Your task -
The expected output is exactly the lines below, starting at the line with "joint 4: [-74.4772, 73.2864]" and ending at the line with "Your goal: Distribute", both included; no other line belongs in it.

Collection entries:
== Segment start ==

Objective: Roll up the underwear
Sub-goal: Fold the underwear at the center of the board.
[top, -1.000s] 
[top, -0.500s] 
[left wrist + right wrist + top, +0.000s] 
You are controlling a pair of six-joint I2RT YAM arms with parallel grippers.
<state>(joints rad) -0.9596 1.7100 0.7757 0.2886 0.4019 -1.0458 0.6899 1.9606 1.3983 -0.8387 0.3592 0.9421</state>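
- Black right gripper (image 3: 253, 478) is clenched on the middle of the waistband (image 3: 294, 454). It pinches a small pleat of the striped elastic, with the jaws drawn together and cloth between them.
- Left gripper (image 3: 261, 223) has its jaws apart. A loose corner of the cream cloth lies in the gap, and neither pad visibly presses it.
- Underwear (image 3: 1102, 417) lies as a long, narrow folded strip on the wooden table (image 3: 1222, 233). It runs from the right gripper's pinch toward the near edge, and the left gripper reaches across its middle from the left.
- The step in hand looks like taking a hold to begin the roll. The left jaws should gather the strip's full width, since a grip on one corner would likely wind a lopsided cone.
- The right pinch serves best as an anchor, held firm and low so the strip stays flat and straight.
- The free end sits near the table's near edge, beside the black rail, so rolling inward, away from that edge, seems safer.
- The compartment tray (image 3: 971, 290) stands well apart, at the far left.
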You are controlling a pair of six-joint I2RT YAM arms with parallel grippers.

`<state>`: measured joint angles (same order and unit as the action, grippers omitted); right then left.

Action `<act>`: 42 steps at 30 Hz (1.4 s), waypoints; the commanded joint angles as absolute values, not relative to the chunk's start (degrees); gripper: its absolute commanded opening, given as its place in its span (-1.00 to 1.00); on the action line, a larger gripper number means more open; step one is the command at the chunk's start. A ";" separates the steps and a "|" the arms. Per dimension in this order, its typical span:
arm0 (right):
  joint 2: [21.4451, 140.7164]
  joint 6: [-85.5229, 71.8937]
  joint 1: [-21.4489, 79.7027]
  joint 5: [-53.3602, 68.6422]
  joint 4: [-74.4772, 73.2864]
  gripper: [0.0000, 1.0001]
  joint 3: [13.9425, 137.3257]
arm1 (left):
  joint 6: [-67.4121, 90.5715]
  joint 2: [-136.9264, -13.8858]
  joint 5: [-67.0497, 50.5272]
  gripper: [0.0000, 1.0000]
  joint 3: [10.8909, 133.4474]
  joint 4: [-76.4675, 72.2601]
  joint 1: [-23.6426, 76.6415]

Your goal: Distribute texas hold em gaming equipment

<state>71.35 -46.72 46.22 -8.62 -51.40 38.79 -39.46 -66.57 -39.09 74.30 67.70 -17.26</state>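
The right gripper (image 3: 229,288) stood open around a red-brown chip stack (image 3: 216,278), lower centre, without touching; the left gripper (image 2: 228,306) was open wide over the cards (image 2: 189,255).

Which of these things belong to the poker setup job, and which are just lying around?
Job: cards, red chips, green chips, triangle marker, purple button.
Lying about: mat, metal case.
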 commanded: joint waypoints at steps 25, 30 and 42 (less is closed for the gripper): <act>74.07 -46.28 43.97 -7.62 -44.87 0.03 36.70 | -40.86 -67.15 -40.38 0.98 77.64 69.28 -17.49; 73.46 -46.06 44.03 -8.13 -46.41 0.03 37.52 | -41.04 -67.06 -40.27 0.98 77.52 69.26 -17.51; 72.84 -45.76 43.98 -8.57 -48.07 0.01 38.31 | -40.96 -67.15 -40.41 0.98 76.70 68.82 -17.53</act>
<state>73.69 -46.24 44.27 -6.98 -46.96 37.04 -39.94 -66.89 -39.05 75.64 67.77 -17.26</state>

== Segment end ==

Exercise result -
  joint 4: [-74.4772, 73.2864]
  gripper: [0.0000, 1.0001]
  joint 3: [13.9425, 137.3257]
arm1 (left):
  joint 6: [-67.4121, 90.5715]
  joint 2: [-136.9264, -13.8858]
  joint 5: [-67.0497, 50.5272]
  gripper: [0.0000, 1.0000]
  joint 3: [10.8909, 133.4474]
  joint 4: [-76.4675, 72.2601]
  joint 1: [-23.6426, 76.6415]

Your goal: Distribute texas hold em gaming equipment

This answer requires no further additions.